Problem
Down to the last line, write out the entries below exactly and omit all pictures.

(Information begins)

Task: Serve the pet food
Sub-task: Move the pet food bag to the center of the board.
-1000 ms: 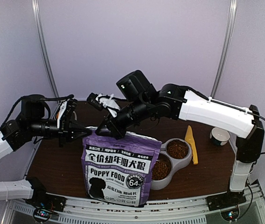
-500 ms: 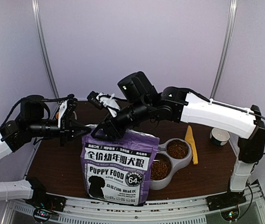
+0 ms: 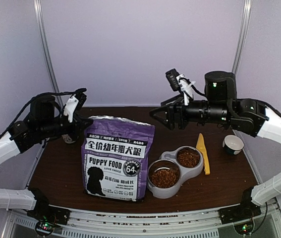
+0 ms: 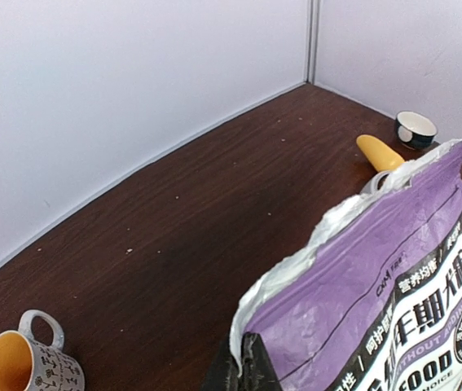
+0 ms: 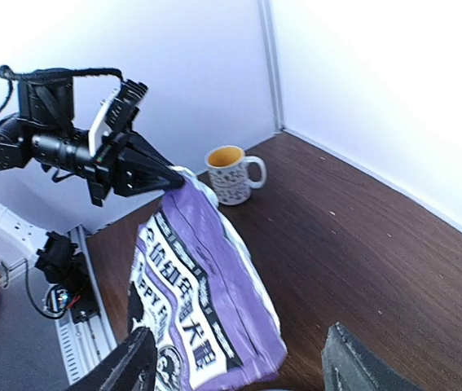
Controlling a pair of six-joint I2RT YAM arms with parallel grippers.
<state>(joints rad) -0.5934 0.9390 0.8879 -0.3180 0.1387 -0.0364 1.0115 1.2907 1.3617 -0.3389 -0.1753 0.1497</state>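
Note:
The pet food (image 3: 164, 177) is reddish-brown kibble filling both cups of a grey double bowl (image 3: 199, 171) on the right half of the table. The purple-and-white bag (image 3: 118, 158) stands upright left of the bowl. My left gripper (image 3: 83, 130) is shut on the bag's top left corner, and the left wrist view shows its fingertips (image 4: 247, 371) pinching the white-lined edge of the bag (image 4: 377, 277). My right gripper (image 3: 156, 115) hangs open in the air above and right of the bag. From the right wrist, its fingers (image 5: 125, 371) stand wide apart over the bag (image 5: 202, 293).
A yellow scoop (image 3: 202, 151) lies right of the bowl, with a small black-and-white cup (image 3: 233, 145) beyond it. A patterned mug (image 5: 232, 173) with a yellow inside stands at the back left. Walls close off the table's back and sides.
My right gripper let go of the bag's top, opened and swung up and to the right. The bag now stands more upright. My left gripper kept its hold on the corner.

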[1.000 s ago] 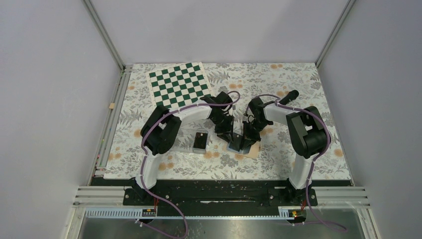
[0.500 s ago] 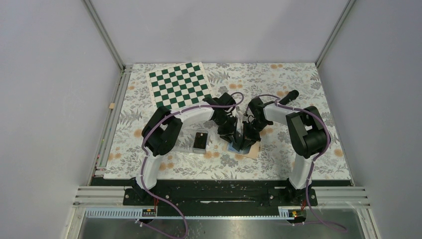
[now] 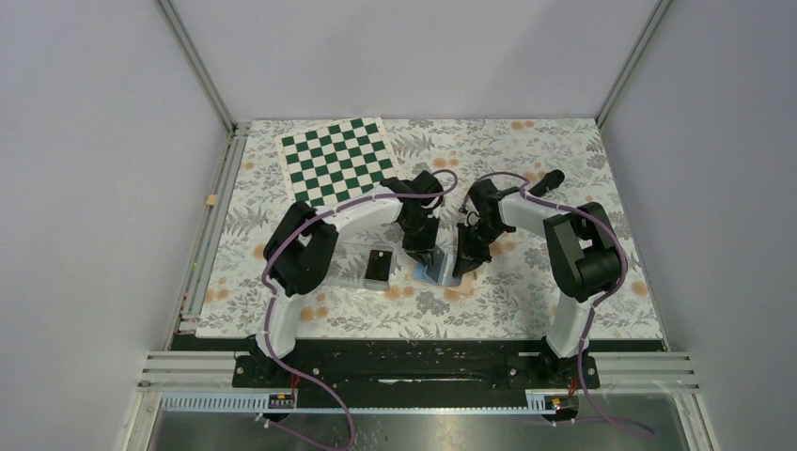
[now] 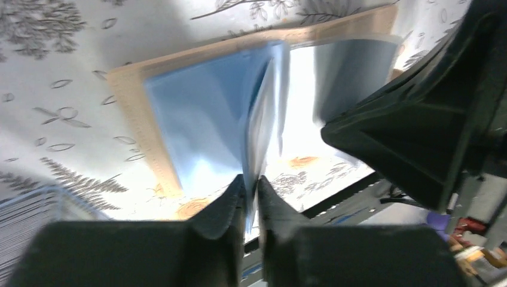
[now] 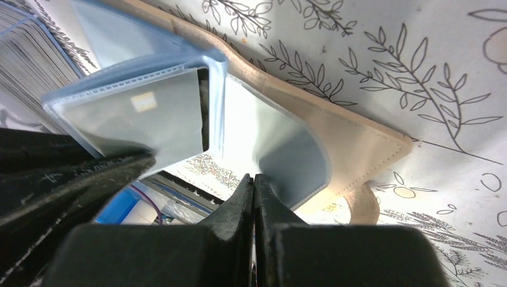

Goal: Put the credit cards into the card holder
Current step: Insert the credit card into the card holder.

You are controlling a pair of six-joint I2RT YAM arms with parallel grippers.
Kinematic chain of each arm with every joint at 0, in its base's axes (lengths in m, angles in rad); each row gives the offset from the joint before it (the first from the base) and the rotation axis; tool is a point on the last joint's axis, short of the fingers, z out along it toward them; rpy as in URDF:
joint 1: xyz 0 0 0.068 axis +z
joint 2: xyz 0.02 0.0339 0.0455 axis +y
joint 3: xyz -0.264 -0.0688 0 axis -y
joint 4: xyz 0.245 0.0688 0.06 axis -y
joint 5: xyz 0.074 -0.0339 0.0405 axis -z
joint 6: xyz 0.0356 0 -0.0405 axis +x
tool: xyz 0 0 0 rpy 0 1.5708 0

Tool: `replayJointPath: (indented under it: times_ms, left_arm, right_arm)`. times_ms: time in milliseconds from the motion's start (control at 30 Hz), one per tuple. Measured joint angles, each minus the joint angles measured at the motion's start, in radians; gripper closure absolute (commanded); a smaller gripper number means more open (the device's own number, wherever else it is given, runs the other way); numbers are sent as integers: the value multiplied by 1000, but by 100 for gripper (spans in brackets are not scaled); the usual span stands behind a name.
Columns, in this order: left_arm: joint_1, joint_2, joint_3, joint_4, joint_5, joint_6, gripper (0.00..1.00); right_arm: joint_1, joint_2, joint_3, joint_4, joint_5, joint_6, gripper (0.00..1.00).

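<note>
The card holder point(image 3: 457, 292) lies open between both grippers, tan outside point(image 5: 359, 143), light blue lining point(image 4: 197, 113) inside. My left gripper point(image 4: 251, 179) point(image 3: 424, 259) is shut on the edge of a raised blue sleeve point(image 5: 125, 113). A dark card edge point(image 5: 203, 107) shows in that sleeve's mouth. My right gripper point(image 5: 254, 177) point(image 3: 461, 266) is shut on the edge of another curled-up sleeve point(image 5: 287, 158). More black credit cards point(image 3: 379, 264) lie in a clear tray to the left. The right gripper's body point(image 4: 418, 125) fills the right of the left wrist view.
The clear ribbed tray point(image 3: 355, 252) point(image 5: 30, 54) sits just left of the holder. A green-and-white chessboard point(image 3: 338, 157) lies at the back left. A black marker point(image 3: 545, 181) lies at the back right, beside the right arm.
My left gripper's jaws have closed onto the blue sleeve. Both grippers and the card holder have shifted a little to the left.
</note>
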Motion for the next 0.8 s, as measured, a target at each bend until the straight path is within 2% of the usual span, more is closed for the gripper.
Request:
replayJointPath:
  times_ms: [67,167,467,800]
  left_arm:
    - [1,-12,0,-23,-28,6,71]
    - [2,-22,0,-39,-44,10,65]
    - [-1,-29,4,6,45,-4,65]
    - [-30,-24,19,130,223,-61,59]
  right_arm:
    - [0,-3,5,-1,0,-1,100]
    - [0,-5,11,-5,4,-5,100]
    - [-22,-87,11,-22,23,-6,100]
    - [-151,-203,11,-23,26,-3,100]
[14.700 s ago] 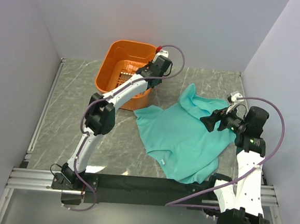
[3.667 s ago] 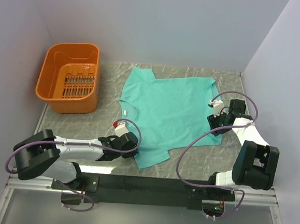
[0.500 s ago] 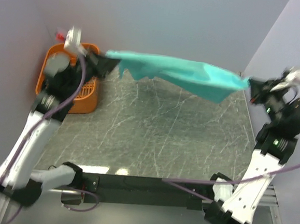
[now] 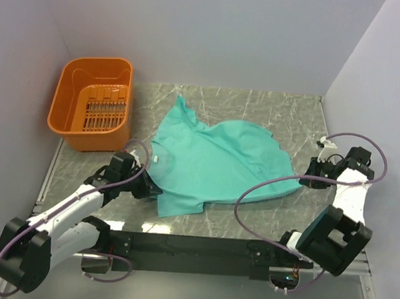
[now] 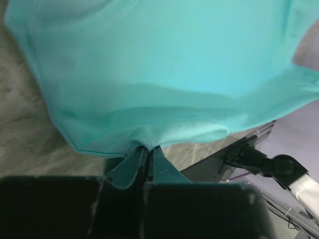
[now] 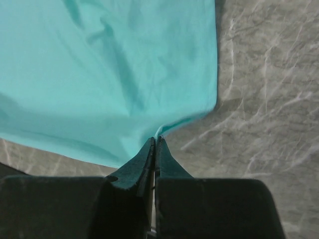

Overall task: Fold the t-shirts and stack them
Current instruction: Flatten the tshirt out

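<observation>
The view from above is bright and sharp, with soft light. A small white shine sits on the grey marble table [image 4: 130, 225] behind the left gripper [image 4: 152, 189]. The plain teal cotton t-shirt [image 4: 213, 157] makes only a thin dark shadow along its edge beside that gripper. In the left wrist view, the cloth just ahead of the fingers [image 5: 127, 169] looks fuzzy, and the fingers are dark. The right gripper [image 6: 155, 142] looks dark too, but the table beside it is clear.

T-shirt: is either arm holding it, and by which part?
Both: left gripper pinches the t-shirt at its near-left edge; right gripper pinches its near-right corner.
</observation>
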Controlling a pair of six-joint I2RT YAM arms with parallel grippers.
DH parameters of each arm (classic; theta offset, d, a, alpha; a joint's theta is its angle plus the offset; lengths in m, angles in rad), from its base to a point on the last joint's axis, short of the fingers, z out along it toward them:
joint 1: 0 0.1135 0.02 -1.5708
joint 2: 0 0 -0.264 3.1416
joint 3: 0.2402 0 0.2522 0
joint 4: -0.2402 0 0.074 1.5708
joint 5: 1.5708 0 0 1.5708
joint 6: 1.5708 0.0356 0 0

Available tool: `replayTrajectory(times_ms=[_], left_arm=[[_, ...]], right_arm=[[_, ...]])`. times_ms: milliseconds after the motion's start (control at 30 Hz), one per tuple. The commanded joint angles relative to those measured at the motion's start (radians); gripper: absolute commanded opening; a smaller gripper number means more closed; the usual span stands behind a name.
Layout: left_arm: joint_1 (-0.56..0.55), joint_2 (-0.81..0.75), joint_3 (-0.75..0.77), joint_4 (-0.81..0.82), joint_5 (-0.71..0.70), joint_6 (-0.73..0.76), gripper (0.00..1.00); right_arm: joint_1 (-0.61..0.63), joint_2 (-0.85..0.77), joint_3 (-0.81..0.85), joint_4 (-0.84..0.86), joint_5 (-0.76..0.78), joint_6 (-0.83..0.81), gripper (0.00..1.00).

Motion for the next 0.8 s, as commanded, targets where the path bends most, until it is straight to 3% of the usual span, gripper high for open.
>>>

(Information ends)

Reply
Task: Serve the pet food
Sub-task: Move the pet food bag to the center of the board.
-1000 ms: 
-500 ms: 
+0 ms: 
+0 ms: 
+0 ms: 
Controlling a pair of six-joint I2RT YAM arms with parallel grippers.
<state>(joints rad) -0.5934 0.9390 0.8879 -0.3180 0.1387 -0.0364 1.0115 1.2907 1.3617 -0.3389 -0.1753 0.1497</state>
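Note:
The pet food (image 3: 164, 177) is reddish-brown kibble filling both cups of a grey double bowl (image 3: 199, 171) on the right half of the table. The purple-and-white bag (image 3: 118, 158) stands upright left of the bowl. My left gripper (image 3: 83, 130) is shut on the bag's top left corner, and the left wrist view shows its fingertips (image 4: 247, 371) pinching the white-lined edge of the bag (image 4: 377, 277). My right gripper (image 3: 156, 115) hangs open in the air above and right of the bag. From the right wrist, its fingers (image 5: 125, 371) stand wide apart over the bag (image 5: 202, 293).
A yellow scoop (image 3: 202, 151) lies right of the bowl, with a small black-and-white cup (image 3: 233, 145) beyond it. A patterned mug (image 5: 232, 173) with a yellow inside stands at the back left. Walls close off the table's back and sides.
My right gripper let go of the bag's top, opened and swung up and to the right. The bag now stands more upright. My left gripper kept its hold on the corner.
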
[1.000 s ago] 
[0.500 s ago] 
[now] 
[now] 
[now] 

Goal: Put the credit cards into the card holder
Current step: Insert the credit card into the card holder.

You are controlling a pair of six-joint I2RT YAM arms with parallel grippers.
Kinematic chain of each arm with every joint at 0, in its base's axes (lengths in m, angles in rad); each row gives the offset from the joint before it (the first from the base) and the rotation axis; tool is a point on the last joint's axis, short of the fingers, z out along it toward them; rpy as in URDF:
joint 1: xyz 0 0 0.068 axis +z
joint 2: xyz 0.02 0.0339 0.0455 axis +y
joint 3: xyz -0.264 -0.0688 0 axis -y
joint 4: xyz 0.245 0.0688 0.06 axis -y
joint 5: xyz 0.074 -0.0339 0.0405 axis -z
joint 6: xyz 0.0356 0 -0.0405 axis +x
tool: xyz 0 0 0 rpy 0 1.5708 0

Tool: `replayJointPath: (indented under it: times_ms, left_arm, right_arm)`. times_ms: time in milliseconds from the motion's start (control at 30 Hz), one per tuple. Measured joint angles, each minus the joint angles measured at the motion's start, in radians; gripper closure absolute (commanded); a smaller gripper number means more open (the device's own number, wherever else it is given, runs the other way); numbers are sent as integers: the value multiplied by 1000, but by 100 for gripper (spans in brackets are not scaled); the usual span stands behind a name.
Columns, in this order: left_arm: joint_1, joint_2, joint_3, joint_4, joint_5, joint_6, gripper (0.00..1.00); right_arm: joint_1, joint_2, joint_3, joint_4, joint_5, joint_6, gripper (0.00..1.00).

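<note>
The card holder point(image 3: 457, 292) lies open between both grippers, tan outside point(image 5: 359, 143), light blue lining point(image 4: 197, 113) inside. My left gripper point(image 4: 251, 179) point(image 3: 424, 259) is shut on the edge of a raised blue sleeve point(image 5: 125, 113). A dark card edge point(image 5: 203, 107) shows in that sleeve's mouth. My right gripper point(image 5: 254, 177) point(image 3: 461, 266) is shut on the edge of another curled-up sleeve point(image 5: 287, 158). More black credit cards point(image 3: 379, 264) lie in a clear tray to the left. The right gripper's body point(image 4: 418, 125) fills the right of the left wrist view.
The clear ribbed tray point(image 3: 355, 252) point(image 5: 30, 54) sits just left of the holder. A green-and-white chessboard point(image 3: 338, 157) lies at the back left. A black marker point(image 3: 545, 181) lies at the back right, beside the right arm.
My left gripper's jaws have closed onto the blue sleeve. Both grippers and the card holder have shifted a little to the left.
</note>
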Motion for the next 0.8 s, as measured, a target at each bend until the straight path is within 2% of the usual span, more is closed for the gripper.
Request:
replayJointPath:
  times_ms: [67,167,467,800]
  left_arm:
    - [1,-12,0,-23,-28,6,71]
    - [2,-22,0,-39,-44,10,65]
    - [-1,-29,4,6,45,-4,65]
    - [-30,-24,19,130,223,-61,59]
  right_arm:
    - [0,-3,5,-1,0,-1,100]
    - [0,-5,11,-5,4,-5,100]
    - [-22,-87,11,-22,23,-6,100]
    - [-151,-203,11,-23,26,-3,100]
[14.700 s ago] 
[3.667 s ago] 
[0.500 s ago] 
[now] 
[now] 
[now] 

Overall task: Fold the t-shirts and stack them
Current instruction: Flatten the tshirt out

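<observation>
The view from above is bright and sharp, with soft light. A small white shine sits on the grey marble table [image 4: 130, 225] behind the left gripper [image 4: 152, 189]. The plain teal cotton t-shirt [image 4: 213, 157] makes only a thin dark shadow along its edge beside that gripper. In the left wrist view, the cloth just ahead of the fingers [image 5: 127, 169] looks fuzzy, and the fingers are dark. The right gripper [image 6: 155, 142] looks dark too, but the table beside it is clear.

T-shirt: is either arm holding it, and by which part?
Both: left gripper pinches the t-shirt at its near-left edge; right gripper pinches its near-right corner.
</observation>
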Controlling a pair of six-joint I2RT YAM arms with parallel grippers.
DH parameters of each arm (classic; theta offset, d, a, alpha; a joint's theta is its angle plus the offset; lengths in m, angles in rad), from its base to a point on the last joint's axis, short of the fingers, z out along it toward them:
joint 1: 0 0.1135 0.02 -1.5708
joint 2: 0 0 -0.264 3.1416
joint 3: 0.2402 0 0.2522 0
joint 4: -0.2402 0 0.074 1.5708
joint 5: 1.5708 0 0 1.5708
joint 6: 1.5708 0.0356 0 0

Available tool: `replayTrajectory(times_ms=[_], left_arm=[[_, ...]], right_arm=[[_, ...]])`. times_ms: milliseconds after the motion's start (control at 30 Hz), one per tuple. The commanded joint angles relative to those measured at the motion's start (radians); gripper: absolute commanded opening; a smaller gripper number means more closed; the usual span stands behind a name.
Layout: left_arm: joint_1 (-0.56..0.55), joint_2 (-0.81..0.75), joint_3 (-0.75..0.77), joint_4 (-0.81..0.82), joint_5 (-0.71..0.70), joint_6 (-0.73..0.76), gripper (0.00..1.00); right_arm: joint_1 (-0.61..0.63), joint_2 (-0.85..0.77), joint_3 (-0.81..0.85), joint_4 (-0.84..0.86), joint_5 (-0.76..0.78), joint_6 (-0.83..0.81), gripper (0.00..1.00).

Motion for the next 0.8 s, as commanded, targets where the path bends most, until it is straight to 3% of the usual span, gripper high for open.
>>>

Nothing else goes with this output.